Versão de Estatuto da Família perde apoio do próprio autor no DF

Diante de polêmica, deputado pediu veto ao artigo que define família como núcleos formados por homens e mulheres

Lígia Formenti, O Estado de S. Paulo

03 de julho de 2015 | 17h11

BRASÍLIA - A versão do Distrito Federal do Estatuto da Família perdeu apoio de seu próprio autor, o deputado distrital Rodrigo Delmasso. Diante da polêmica provocada pela aprovação do projeto, nesta semana, o deputado decidiu encaminhar para o governador do DF, Rodrigo Rollemberg, solicitando o veto ao artigo que traz a definição da família: núcleos formados por homem e mulher ou comunidade integrada por um dos pais e seus dependentes.

"Fui mal interpretado", disse nesta sexta-feira, 3, ao anunciar que encaminharia o ofício ao governador. "Meus princípios são os mesmos, não mudei de opinião", completou. Ele justificou a medida como a única forma para preservar o restante da proposta que, em sua avaliação, pode trazer benefícios para a sociedade. "Preferi abrir mão do artigo a ver todo projeto vetado."
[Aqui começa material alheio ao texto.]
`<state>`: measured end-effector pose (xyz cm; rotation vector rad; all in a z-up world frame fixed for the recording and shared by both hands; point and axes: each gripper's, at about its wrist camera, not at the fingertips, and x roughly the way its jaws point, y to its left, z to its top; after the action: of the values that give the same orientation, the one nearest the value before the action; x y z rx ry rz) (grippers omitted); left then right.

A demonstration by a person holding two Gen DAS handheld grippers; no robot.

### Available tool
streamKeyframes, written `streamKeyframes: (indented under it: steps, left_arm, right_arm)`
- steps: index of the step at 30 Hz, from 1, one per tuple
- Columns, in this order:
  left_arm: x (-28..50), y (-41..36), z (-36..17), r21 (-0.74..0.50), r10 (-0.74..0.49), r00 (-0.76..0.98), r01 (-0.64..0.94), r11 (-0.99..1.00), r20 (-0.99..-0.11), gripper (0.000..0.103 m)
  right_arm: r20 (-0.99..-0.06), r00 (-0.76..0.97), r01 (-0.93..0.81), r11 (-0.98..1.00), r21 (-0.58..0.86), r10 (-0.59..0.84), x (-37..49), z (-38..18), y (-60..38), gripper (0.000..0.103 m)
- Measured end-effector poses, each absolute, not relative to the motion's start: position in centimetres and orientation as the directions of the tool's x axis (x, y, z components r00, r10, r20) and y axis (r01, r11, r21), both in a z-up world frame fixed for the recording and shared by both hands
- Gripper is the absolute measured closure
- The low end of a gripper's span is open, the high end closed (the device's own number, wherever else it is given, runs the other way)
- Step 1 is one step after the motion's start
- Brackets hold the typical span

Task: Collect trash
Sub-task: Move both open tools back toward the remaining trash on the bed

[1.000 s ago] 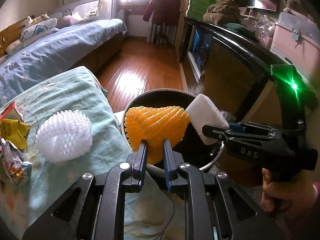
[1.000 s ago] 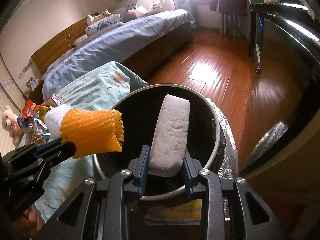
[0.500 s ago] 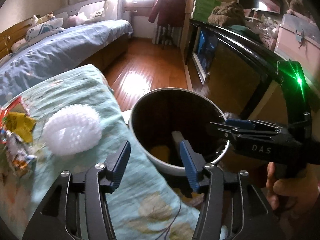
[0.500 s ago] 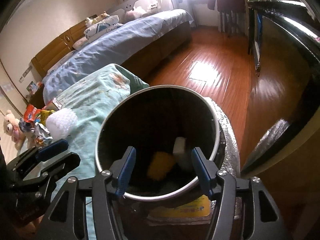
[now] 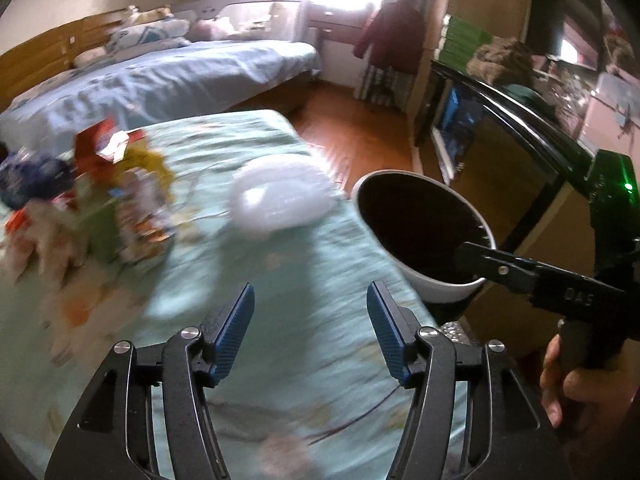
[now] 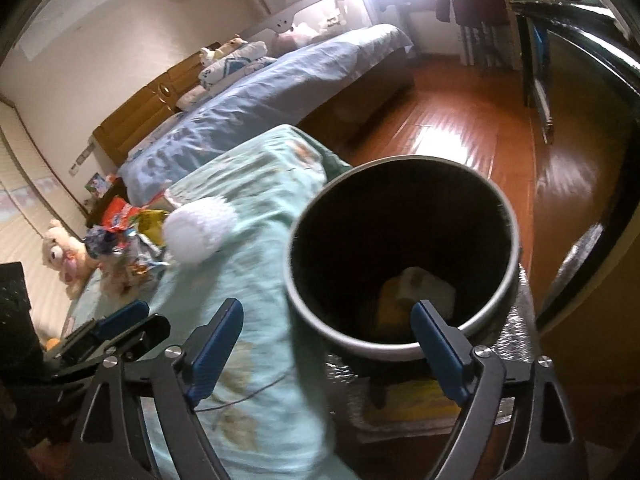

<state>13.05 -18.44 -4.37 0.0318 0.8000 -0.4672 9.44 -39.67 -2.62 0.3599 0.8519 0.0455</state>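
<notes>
A round grey trash bin [image 6: 404, 350] [image 5: 440, 284] stands beside the teal-covered table [image 5: 280, 280]. At its bottom lie an orange foam net [image 6: 390, 304] and a white foam block [image 6: 428, 286]. A white foam net [image 5: 280, 196] [image 6: 198, 234] rests on the cloth, and a blurred heap of snack wrappers [image 5: 100, 200] [image 6: 128, 236] lies further left. My left gripper [image 5: 310, 320] hangs over the cloth, its jaws opening with nothing between them. My right gripper [image 6: 328, 340] straddles the bin's near rim, jaws opening wide and empty; in the left wrist view it reaches over the bin from the right.
A bed with blue bedding [image 5: 160, 80] lies beyond the table. Wooden floor [image 6: 460, 132] stretches past the bin. A dark glossy cabinet [image 5: 500, 128] runs along the right. A hand [image 5: 568, 384] holds the right gripper's handle. Plush toys [image 6: 64, 256] sit at far left.
Both grippers opened and dropped the orange net and the white block into the bin. The left gripper then swung left over the cloth; the right shifted so the bin now sits to its right.
</notes>
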Motion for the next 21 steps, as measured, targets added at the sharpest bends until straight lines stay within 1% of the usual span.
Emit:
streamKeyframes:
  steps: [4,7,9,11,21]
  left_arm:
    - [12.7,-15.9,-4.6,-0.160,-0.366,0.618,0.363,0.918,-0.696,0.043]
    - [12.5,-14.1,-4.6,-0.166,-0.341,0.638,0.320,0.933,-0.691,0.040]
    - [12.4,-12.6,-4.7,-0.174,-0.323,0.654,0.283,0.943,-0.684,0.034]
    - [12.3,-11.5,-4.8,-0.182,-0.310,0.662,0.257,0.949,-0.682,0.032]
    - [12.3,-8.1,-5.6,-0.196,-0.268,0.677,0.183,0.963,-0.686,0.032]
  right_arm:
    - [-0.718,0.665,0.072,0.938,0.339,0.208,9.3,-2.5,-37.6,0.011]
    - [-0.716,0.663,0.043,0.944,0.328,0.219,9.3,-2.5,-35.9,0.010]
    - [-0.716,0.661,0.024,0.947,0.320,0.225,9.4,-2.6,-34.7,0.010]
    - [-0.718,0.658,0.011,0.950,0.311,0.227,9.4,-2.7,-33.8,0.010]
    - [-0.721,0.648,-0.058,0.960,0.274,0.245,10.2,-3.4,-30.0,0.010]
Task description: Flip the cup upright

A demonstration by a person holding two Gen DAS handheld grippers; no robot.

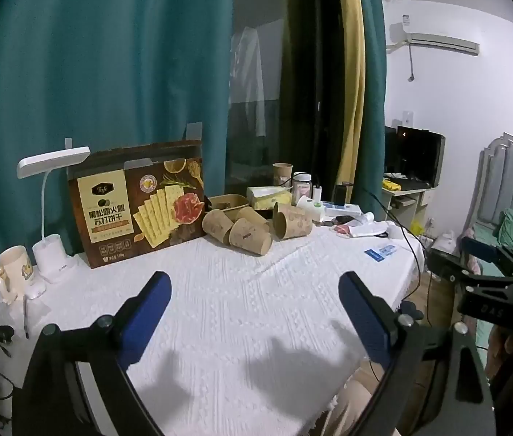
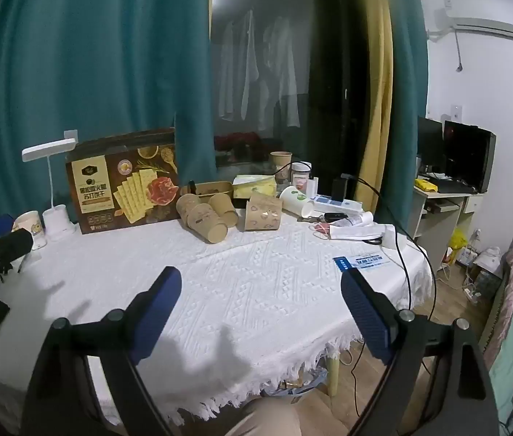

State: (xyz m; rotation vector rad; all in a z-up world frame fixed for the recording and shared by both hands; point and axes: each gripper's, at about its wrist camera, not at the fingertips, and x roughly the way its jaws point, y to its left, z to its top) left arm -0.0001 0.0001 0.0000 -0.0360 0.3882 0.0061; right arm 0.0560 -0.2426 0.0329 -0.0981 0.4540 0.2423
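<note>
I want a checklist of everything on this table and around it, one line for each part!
Surface: white tablecloth, near part bare.
Job's things: brown paper cups lying tipped in a cluster beside the cracker box.
Clutter: desk lamp, mug, tissue box, upright paper cup, white cup on its side, jar.
Grippers: left tool and right tool open, holding nothing, short of the cups.
Cables: black cable over the table's right edge.
Surroundings: teal curtain, monitor, air conditioner.
</note>
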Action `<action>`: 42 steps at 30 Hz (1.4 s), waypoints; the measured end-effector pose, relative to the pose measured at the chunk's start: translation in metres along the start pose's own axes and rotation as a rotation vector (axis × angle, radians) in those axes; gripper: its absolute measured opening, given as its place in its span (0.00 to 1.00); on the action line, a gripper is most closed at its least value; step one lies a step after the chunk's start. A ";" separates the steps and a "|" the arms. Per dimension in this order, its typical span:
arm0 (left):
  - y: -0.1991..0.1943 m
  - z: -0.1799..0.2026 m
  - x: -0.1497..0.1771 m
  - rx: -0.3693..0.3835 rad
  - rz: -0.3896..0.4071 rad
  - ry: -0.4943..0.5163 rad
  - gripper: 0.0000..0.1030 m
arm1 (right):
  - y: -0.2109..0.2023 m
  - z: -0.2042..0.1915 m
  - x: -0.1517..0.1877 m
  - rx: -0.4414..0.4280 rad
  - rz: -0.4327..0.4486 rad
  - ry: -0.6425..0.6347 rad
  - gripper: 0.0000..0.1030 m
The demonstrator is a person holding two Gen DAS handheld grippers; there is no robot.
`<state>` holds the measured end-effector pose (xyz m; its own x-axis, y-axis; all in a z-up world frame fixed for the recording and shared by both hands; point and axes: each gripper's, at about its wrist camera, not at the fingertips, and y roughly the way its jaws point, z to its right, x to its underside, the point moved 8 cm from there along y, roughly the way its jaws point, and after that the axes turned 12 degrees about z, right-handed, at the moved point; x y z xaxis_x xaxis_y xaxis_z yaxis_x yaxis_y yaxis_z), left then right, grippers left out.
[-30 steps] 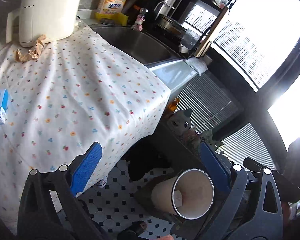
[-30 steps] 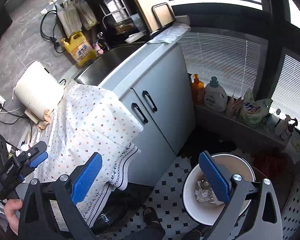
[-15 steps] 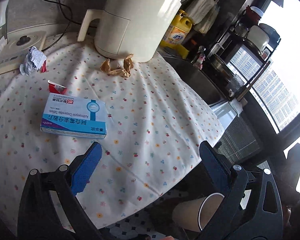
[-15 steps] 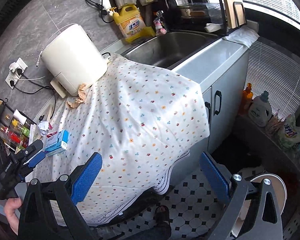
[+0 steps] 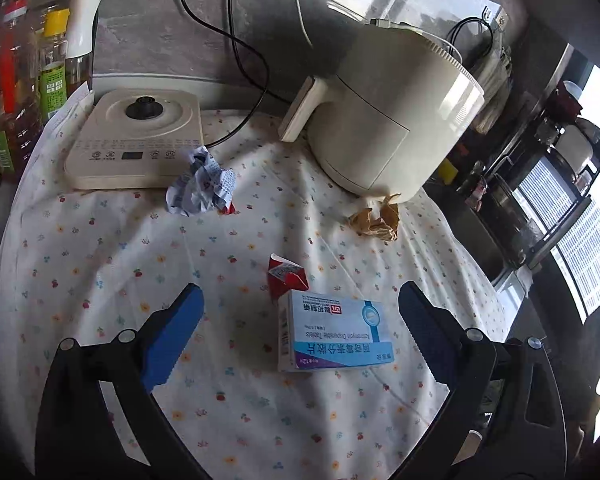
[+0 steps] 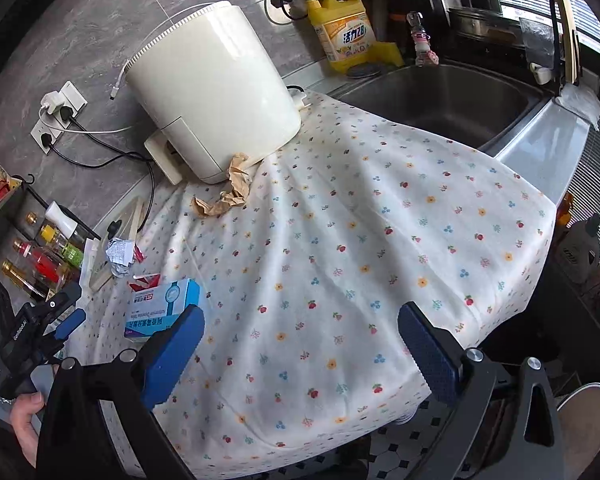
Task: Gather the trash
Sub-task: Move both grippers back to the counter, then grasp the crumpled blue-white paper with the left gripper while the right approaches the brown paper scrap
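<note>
On the flowered tablecloth (image 5: 100,264) lie a blue-and-white medicine box (image 5: 334,338), a red torn wrapper (image 5: 286,276), a crumpled white paper ball (image 5: 202,184) and a crumpled brown paper (image 5: 376,218). My left gripper (image 5: 300,344) is open, low over the cloth, with the box between its blue pads. My right gripper (image 6: 300,354) is open and empty above the cloth's front edge. In the right wrist view the box (image 6: 162,310), the brown paper (image 6: 226,192) and the paper ball (image 6: 118,256) show, with the left gripper (image 6: 44,328) in a hand at lower left. A white bin rim (image 6: 588,400) peeks out bottom right.
A cream air fryer (image 5: 392,120) stands at the back, a flat cream cooker (image 5: 136,140) beside it with cords. Bottles (image 5: 32,80) line the left. A steel sink (image 6: 444,96) and yellow detergent jug (image 6: 344,32) lie right of the cloth. Black-and-white floor tiles (image 6: 404,444) lie below.
The left gripper swung from the bin and floor up over the table, now down at the medicine box. The right view turned from the bin to the tabletop.
</note>
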<state>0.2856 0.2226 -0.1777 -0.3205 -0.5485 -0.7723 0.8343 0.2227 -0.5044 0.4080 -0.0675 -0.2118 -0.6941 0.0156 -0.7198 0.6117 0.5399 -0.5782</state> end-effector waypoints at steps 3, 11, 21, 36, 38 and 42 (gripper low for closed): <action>0.012 -0.021 -0.014 -0.022 0.004 0.000 0.94 | 0.019 -0.018 -0.004 -0.010 0.000 -0.002 0.92; 0.050 -0.051 -0.037 -0.040 -0.017 0.001 0.94 | 0.069 -0.051 -0.021 -0.006 -0.010 -0.020 0.92; 0.097 -0.071 -0.045 -0.046 -0.060 -0.018 0.94 | 0.125 -0.075 -0.047 -0.001 -0.030 -0.059 0.92; 0.075 -0.087 -0.035 -0.085 -0.063 -0.035 0.25 | 0.194 -0.096 -0.036 -0.031 -0.149 -0.118 0.33; 0.068 -0.088 -0.034 -0.090 -0.055 -0.037 0.25 | 0.194 -0.093 -0.032 -0.031 -0.165 -0.126 0.07; 0.054 -0.082 -0.033 -0.086 -0.034 -0.041 0.25 | 0.173 -0.086 -0.027 -0.043 -0.147 -0.126 0.01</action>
<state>0.3048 0.3185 -0.2114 -0.3283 -0.5890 -0.7384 0.7809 0.2706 -0.5630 0.5001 0.0972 -0.2590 -0.7201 -0.1705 -0.6726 0.4887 0.5636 -0.6660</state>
Assim como a proposta que está em tramitação no Congresso Nacional, o texto aprovado na Câmara Distrital esta semana define como família a entidade social formada por um homem e uma mulher ou por uma comunidade integrada por um dos pais e seus dependentes. O texto deixa de lado qualquer previsão para casais formados por pessoas do mesmo sexo. O texto agora aguarda sanção do governo.

Delmasso afirmou que o texto não exclui direito de casais homoafetivos e argumentou que tudo dependeria da interpretação. O secretário de educação da Associação Brasileira de Lésbicas, Gays, Bissexuais e Transexuais (ABGLT), Toni Reis, no entanto, tem avaliação distinta. "O projeto é excludente, discriminatório, homofóbico e patriarca. Ele não foi proposto para aumentar, mas para retirar direitos."

O texto trata a família como ponto central para as políticas públicas realizadas no Distrito Federal, como saúde, educação. Ela estabelece, por exemplo, que as atividades de prevenção e a saúde dos membros da entidade familiar serão efetivadas por meio do cadastramento das famílias. Determina ainda que o ensino fundamental e médio devam incluir no currículo uma disciplina batizada de "Educação para Família". 

Congresso. Uma enquete sobre o projeto de lei que trata do Estatuto da Família está em andamento no Congresso e já reuniu mais de um milhão de votos. Assim como o projeto aprovado no DF, o Estatuto da Família define como entidade familiar o núcleo social formado a partir da união entre um homem e uma mulher, por meio do casamento ou união estável. Também considera família a comunidade formada por qualquer dos pais e seus descendentes, como uma viúva ou viúvo com seus filhos e um divorciado ou mãe solteira com seus dependentes.